* EXERCISE DATA:
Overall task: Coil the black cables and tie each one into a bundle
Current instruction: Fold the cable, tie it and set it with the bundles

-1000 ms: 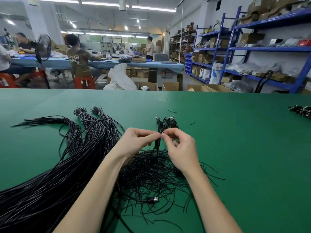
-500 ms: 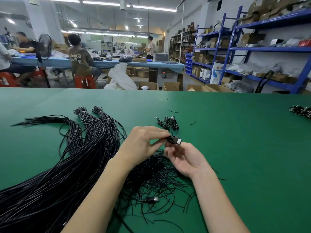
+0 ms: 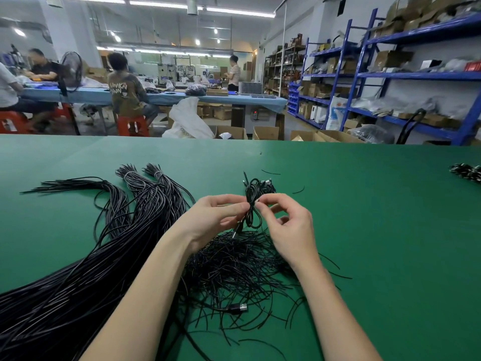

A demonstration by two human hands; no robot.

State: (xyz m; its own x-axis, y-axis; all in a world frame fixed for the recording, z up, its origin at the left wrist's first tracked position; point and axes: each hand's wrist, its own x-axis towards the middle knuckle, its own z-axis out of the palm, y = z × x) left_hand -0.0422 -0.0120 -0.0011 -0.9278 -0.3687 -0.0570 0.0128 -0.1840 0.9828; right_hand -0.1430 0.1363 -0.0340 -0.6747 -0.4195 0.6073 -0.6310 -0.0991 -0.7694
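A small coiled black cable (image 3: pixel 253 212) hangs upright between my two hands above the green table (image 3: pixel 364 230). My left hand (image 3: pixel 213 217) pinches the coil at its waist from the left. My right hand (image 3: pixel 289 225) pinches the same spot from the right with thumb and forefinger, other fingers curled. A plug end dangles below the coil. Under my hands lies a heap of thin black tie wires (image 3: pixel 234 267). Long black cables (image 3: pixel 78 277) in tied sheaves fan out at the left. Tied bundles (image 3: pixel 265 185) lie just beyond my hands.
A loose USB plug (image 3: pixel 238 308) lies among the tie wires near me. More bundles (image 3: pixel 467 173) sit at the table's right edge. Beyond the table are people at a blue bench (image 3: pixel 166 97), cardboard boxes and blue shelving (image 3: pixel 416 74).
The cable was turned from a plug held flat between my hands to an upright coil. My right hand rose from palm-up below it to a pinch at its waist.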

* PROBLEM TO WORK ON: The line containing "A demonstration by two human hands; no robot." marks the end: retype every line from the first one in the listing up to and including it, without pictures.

* EXERCISE SOLUTION:
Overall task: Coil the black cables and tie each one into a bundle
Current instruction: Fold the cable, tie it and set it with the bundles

-1000 ms: 
-500 ms: 
+0 ms: 

A demonstration by two human hands; no robot.

The required output has been given in full.